The testimony of Job 31:29-34 explains that when Job made mistakes, he didn’t try to cover his issues like Adam. He didn’t try to hide from God. He didn’t try to run from God. He didn’t try to cover his shame on his own by the weak works of his own hands. Job sought the Lord and His mercy in humility, confessing his sin and sought fellowship with God. Job confessed that he didn’t seek to please people more than God so as to be governed by people in his relationship with God.

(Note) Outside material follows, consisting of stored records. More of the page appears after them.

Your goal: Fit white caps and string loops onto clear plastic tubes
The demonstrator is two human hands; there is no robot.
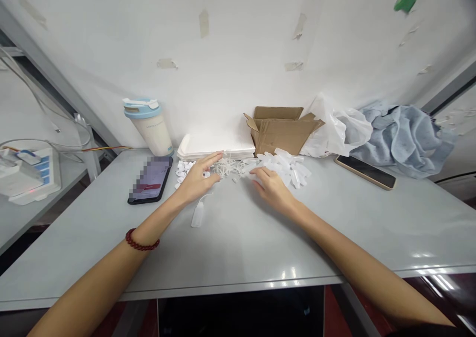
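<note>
Two bare hands out over the grey desk [238, 248], both nearer than the cardboard box [284, 136]. Left hand [200, 180] off to the box's left, fingers and thumb spread, with nothing visible in its grasp; just beside the white caps [181, 171] and the small clear bits [225, 168]. Right hand [274, 191] straight in front of the box, loosely curled, fingertips at the edge of the heap of translucent bottles [293, 166]; cannot tell whether gripping one.

Nearer and left of the box, apart from the heaps, one bottle with a thin strap [198, 214], lying flat. By the look of it, only this single piece joined up or set aside; most parts loose and unsorted into pairs, so apparently an early stage. Unclear whether finished pieces lie inside the box.

Touching the box's left side, a flat white stack [219, 145]; farther left, a dark phone [152, 181] and a cup [150, 129]. To the box's right, a plastic bag [336, 126].
</note>
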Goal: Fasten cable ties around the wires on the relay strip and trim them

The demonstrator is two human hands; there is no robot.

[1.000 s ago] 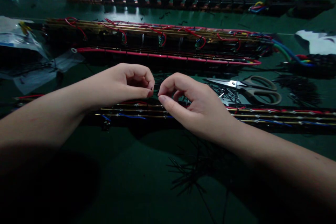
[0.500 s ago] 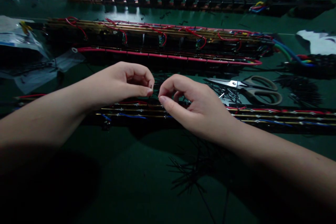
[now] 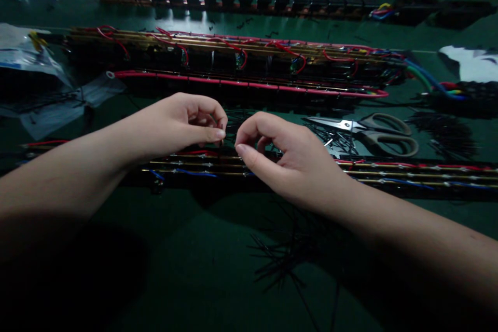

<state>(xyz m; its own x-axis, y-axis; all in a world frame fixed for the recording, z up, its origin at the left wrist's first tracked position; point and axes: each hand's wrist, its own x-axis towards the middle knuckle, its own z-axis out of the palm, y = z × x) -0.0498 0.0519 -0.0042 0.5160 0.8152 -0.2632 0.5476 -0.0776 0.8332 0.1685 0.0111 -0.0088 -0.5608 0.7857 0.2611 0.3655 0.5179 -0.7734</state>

His treatment of enemies and strangers was not directed by the expectations or traditions of peers. He didn’t fear the rejection of people so as to be discouraged from treating people according to God’s standards. Whether people accepted him or not, Job treated others as God said he should. Job wasn’t afraid of offending others by living according to God’s righteousness. Job didn’t desire the approval or acceptance of others so that it compromised his willingness to live by God’s standards. Job was not a perfect man. He was a blameless and upright man – one that received the revelation of God’s righteousness and responded to it with faith and humility so that his life looked like one that followed Jesus Christ, even before Jesus came!